- _EXERCISE OBJECTIVE_: Your answer should be the records, restated word for word.

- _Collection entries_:

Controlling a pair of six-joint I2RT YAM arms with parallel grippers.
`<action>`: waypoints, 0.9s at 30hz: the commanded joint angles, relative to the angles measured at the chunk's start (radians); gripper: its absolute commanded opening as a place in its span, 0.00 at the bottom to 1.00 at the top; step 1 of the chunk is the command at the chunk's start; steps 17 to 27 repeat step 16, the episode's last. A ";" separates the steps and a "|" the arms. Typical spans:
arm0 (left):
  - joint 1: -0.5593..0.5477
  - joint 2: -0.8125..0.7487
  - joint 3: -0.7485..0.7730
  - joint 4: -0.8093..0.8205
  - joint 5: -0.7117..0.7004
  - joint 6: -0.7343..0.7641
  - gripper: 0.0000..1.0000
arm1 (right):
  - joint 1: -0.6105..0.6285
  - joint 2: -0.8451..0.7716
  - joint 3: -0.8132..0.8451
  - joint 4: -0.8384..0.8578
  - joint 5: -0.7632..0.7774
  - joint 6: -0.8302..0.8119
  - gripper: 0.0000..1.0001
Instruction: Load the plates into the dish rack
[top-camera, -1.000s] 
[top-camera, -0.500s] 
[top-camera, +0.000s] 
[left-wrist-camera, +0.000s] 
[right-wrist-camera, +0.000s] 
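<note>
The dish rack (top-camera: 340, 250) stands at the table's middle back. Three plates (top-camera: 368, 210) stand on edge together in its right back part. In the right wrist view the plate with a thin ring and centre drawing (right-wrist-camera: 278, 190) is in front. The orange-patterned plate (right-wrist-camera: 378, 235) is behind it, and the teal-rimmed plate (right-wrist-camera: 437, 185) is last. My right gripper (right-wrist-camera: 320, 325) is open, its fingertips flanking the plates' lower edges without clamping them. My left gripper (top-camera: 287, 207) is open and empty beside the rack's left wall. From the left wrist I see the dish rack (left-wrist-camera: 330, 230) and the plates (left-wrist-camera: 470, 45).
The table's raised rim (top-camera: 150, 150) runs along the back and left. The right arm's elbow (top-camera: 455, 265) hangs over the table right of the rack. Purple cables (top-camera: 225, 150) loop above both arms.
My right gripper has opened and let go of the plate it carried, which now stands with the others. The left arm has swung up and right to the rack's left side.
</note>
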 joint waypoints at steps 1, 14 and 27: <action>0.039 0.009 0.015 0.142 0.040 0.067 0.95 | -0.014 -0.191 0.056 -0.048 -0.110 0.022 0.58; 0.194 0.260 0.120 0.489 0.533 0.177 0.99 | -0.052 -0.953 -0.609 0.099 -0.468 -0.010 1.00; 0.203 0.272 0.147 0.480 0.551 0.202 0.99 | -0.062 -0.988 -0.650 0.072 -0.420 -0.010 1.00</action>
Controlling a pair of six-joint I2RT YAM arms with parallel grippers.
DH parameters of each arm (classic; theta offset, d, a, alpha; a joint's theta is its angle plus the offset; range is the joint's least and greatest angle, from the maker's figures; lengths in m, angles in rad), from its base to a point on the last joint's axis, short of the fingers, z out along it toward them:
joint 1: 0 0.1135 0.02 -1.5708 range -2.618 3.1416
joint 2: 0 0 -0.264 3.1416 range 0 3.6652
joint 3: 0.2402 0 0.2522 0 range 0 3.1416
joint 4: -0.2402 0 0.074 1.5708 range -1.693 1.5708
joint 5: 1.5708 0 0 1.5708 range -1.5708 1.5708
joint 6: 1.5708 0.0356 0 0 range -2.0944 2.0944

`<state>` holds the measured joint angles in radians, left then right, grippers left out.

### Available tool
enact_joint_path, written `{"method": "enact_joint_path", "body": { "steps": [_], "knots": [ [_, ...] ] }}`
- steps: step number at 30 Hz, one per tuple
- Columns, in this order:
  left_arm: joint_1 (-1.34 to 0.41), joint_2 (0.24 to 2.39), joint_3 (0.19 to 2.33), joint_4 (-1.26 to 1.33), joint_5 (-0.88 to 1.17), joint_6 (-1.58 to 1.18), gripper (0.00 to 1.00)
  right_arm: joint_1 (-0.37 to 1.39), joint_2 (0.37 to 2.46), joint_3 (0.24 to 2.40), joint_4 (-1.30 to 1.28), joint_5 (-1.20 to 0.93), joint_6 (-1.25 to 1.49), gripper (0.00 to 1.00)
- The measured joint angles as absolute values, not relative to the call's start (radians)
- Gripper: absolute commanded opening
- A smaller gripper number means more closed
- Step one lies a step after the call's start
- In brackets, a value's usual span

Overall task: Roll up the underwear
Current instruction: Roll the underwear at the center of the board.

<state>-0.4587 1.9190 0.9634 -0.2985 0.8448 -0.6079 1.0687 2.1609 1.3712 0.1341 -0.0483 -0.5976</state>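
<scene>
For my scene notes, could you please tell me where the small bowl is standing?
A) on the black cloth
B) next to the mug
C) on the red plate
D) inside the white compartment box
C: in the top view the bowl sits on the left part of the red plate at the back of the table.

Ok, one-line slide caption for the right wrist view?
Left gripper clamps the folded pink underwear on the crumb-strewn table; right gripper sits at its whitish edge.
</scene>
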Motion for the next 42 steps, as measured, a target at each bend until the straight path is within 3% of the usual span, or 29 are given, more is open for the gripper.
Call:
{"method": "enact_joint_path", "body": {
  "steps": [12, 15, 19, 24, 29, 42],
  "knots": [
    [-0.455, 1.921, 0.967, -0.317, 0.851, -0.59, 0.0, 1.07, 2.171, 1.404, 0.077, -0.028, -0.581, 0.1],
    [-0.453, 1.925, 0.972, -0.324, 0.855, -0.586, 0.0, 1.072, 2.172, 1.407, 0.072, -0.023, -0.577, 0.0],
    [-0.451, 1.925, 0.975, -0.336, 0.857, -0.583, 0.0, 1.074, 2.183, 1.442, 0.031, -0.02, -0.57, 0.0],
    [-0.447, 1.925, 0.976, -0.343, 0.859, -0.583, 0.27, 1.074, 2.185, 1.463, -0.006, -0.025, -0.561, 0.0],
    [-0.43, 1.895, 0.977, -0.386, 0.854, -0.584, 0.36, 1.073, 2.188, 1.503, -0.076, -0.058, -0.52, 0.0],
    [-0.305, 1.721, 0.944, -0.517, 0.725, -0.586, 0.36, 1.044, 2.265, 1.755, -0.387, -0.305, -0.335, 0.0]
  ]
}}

- _RESPONSE TO THE TASK_:
Controlling a pair of six-joint I2RT YAM arms with parallel grippers.
`<action>`: waypoints, 0.9s at 30hz: the commanded joint angles, relative to the angles measured at the chunk's start (radians); gripper: its absolute commanded opening as a place in its span, 0.00 at the bottom to 1.00 at the top; step 1 of the chunk is the command at the chunk's start; steps 17 to 27 repeat step 16, the episode's last. A ";" separates the steps and a "|" the arms. Typical spans:
arm0 (left):
  - joint 1: -0.5593..0.5477
  - joint 2: -0.8125..0.7487
  - joint 3: -0.7485..0.7730
  - joint 4: -0.8093..0.8205
  - joint 5: -0.7117..0.7004
  - joint 6: -0.7343..0.7641
  - gripper: 0.0000..1.0000
arm1 (right):
  - joint 1: -0.6105..0.6285
  - joint 2: -0.8451..0.7716
  - joint 3: -0.8132..0.8451
  - joint 4: -0.8384..0.8578
  - joint 5: -0.7632..0.7774
  - joint 6: -0.8302..0.8119
  - gripper: 0.0000..1.0001
Instruction: Load the plates into the dish rack
[top-camera, -1.000s] 
[top-camera, -0.500s] 
[top-camera, +0.000s] 
[left-wrist-camera, +0.000s] 
[right-wrist-camera, +0.000s] 
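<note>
The dish rack (top-camera: 340, 250) stands at the table's middle back. Three plates (top-camera: 368, 210) stand on edge together in its right back part. In the right wrist view the plate with a thin ring and centre drawing (right-wrist-camera: 278, 190) is in front. The orange-patterned plate (right-wrist-camera: 378, 235) is behind it, and the teal-rimmed plate (right-wrist-camera: 437, 185) is last. My right gripper (right-wrist-camera: 320, 325) is open, its fingertips flanking the plates' lower edges without clamping them. My left gripper (top-camera: 287, 207) is open and empty beside the rack's left wall. From the left wrist I see the dish rack (left-wrist-camera: 330, 230) and the plates (left-wrist-camera: 470, 45).
The table's raised rim (top-camera: 150, 150) runs along the back and left. The right arm's elbow (top-camera: 455, 265) hangs over the table right of the rack. Purple cables (top-camera: 225, 150) loop above both arms.
My right gripper has opened and let go of the plate it carried, which now stands with the others. The left arm has swung up and right to the rack's left side.
</note>
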 joint waypoints at steps 1, 14 and 27: <action>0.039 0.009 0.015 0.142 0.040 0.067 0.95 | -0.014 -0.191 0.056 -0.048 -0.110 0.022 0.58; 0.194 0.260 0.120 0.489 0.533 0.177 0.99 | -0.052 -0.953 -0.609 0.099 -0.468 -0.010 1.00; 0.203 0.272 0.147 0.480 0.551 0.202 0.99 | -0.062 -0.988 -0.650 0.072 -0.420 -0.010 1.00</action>
Controlling a pair of six-joint I2RT YAM arms with parallel grippers.
DH parameters of each arm (classic; theta offset, d, a, alpha; a joint's theta is its angle plus the offset; range is the joint's least and greatest angle, from the maker's figures; lengths in m, angles in rad), from its base to a point on the last joint's axis, short of the fingers, z out along it toward them:
joint 1: 0 0.1135 0.02 -1.5708 range -2.618 3.1416
joint 2: 0 0 -0.264 3.1416 range 0 3.6652
joint 3: 0.2402 0 0.2522 0 range 0 3.1416
joint 4: -0.2402 0 0.074 1.5708 range -1.693 1.5708
joint 5: 1.5708 0 0 1.5708 range -1.5708 1.5708
joint 6: 1.5708 0.0356 0 0 range -2.0944 2.0944

`<state>` holds the measured joint angles in radians, left then right, grippers left out.

### Available tool
enact_joint_path, written `{"method": "enact_joint_path", "body": { "steps": [_], "knots": [ [_, ...] ] }}`
- steps: step number at 30 Hz, one per tuple
- Columns, in this order:
  left_arm: joint_1 (-1.34 to 0.41), joint_2 (0.24 to 2.39), joint_3 (0.19 to 2.33), joint_4 (-1.26 to 1.33), joint_5 (-0.88 to 1.17), joint_6 (-1.58 to 1.18), gripper (0.00 to 1.00)
  right_arm: joint_1 (-0.37 to 1.39), joint_2 (0.37 to 2.46), joint_3 (0.24 to 2.40), joint_4 (-1.30 to 1.28), joint_5 (-1.20 to 0.93), joint_6 (-1.25 to 1.49), gripper (0.00 to 1.00)
- The measured joint angles as absolute values, not relative to the call's start (radians)
- Gripper: absolute commanded opening
- A smaller gripper number means more closed
- Step one lies a step after the call's start
- In brackets, a value's usual span

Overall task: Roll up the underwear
Current instruction: Roll the underwear at the center of the board.

<state>-0.4587 1.9190 0.9634 -0.2985 0.8448 -0.6079 1.0687 2.1609 1.3712 0.1341 -0.0483 -0.5976</state>
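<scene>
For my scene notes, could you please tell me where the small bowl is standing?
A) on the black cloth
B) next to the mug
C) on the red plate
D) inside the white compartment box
C: in the top view the bowl sits on the left part of the red plate at the back of the table.

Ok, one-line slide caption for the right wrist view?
Left gripper clamps the folded pink underwear on the crumb-strewn table; right gripper sits at its whitish edge.
</scene>
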Motion for the next 42 steps, as measured, a target at each bend until the straight path is within 3% of the usual span, or 29 are given, more is open for the gripper.
Call:
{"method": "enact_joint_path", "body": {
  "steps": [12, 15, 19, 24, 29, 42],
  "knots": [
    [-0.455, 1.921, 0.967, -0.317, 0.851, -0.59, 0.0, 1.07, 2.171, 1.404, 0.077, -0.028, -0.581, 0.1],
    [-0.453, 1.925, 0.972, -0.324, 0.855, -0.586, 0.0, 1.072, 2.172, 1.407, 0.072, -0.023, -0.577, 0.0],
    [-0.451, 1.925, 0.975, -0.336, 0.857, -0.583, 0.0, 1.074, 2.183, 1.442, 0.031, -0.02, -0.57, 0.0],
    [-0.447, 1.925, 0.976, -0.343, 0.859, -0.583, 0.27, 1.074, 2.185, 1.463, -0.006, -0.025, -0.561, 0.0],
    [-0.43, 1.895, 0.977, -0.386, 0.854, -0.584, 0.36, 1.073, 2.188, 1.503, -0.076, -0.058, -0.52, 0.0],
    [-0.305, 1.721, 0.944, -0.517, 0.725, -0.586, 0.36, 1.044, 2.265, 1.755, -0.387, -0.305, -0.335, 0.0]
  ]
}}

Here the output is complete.